THE DATA:
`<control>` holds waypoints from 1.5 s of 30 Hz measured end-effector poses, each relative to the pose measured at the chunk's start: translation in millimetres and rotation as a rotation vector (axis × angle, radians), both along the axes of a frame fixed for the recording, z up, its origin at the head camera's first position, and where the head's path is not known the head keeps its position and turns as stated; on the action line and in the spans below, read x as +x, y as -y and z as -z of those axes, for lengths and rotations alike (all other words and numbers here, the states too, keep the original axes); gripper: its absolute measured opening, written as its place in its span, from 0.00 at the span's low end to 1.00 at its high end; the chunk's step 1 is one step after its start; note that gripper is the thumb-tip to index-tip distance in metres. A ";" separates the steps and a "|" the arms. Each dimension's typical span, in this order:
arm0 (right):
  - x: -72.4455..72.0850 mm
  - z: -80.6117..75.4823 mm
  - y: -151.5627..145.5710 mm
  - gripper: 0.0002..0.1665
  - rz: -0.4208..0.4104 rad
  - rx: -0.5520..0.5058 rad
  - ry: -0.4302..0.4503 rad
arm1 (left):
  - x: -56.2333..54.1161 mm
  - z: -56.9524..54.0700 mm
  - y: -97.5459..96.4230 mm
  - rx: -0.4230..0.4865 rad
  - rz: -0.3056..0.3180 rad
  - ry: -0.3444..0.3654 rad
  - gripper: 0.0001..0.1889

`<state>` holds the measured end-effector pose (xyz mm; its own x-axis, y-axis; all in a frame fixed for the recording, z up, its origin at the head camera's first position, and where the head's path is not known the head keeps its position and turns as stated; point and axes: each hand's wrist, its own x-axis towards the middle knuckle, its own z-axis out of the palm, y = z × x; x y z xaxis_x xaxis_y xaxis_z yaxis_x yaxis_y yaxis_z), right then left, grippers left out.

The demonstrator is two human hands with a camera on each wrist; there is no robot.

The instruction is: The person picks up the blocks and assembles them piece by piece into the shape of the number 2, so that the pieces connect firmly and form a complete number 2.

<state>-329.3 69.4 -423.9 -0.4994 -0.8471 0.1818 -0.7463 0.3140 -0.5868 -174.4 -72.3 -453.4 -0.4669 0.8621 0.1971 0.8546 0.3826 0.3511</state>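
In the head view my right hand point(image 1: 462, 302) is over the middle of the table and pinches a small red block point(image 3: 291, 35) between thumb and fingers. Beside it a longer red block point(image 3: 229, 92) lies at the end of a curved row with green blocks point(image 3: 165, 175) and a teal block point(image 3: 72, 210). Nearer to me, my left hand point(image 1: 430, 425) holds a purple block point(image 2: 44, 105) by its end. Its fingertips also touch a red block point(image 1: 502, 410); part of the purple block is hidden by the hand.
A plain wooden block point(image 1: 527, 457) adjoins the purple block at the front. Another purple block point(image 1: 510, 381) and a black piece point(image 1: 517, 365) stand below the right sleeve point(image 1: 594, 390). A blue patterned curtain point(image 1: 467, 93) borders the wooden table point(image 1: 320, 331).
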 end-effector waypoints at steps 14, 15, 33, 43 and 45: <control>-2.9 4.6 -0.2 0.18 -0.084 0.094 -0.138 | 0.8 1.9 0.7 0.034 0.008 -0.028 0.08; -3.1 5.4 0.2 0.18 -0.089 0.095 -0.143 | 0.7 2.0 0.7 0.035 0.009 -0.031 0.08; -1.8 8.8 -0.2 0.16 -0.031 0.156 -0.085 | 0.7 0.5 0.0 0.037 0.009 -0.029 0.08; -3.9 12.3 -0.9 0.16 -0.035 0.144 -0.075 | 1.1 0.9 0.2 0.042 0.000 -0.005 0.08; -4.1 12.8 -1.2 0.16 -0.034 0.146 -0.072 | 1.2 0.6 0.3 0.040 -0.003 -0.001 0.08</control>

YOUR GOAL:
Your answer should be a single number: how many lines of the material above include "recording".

THE ANSWER:
2